Wanted to share a gem with you readers who love design and architecture and the like. Forrest Wilson has been as a laborer, a journeyman carpenter, a construction superintendent, a professor and adviser of architecture at Pratt/Parsons/Ohio U./Catholic U., the editor of Progressive Architecture, as well as a father. I believe this and Bridges Go From Here To There were his only books for children but feel free to correct me if I'm wrong. Not sure if his cut and paste oddity Build Your Own Moon Settlement is meant for children or just grownups with an awesome sense of imagination... I can't even ascertain online whether the man is still alive, but one thing is for sure. If you ever wanted to know what it feels like to be a building, you've come to the right place. From the intro...
Architecture can be understood by everyone.

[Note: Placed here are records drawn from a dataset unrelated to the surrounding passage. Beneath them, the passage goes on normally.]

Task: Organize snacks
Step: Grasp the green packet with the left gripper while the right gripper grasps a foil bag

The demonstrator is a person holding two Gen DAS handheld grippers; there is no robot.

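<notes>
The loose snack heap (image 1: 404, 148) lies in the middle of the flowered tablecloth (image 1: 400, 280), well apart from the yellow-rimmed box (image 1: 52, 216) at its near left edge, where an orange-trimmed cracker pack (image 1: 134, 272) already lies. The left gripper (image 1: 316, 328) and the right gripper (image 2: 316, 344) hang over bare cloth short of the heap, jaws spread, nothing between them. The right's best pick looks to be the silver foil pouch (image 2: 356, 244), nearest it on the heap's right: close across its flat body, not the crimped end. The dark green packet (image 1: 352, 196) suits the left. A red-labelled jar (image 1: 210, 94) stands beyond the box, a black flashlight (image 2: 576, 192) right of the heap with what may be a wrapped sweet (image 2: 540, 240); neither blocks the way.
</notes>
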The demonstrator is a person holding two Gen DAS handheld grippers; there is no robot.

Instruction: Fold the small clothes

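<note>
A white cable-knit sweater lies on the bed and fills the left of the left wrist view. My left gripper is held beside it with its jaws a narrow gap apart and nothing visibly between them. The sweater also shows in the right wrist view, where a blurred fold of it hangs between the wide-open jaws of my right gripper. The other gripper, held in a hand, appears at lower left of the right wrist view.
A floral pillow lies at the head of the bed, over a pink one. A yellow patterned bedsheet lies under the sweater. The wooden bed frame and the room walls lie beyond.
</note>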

You can feel gravity, therefore you can begin to feel architecture. Buildings experience the same stresses and strains of gravity that man does himself. For this reason, it is possible to translate the basis laws of building into physical feeling.
Unusual drawings that explain how the column, beam, buttress and arch work. A great way to start a conversation with your child about the buildings that surround us and how they are created... all in a stylized package, wonderfully-evocative of the era when design and children's books met.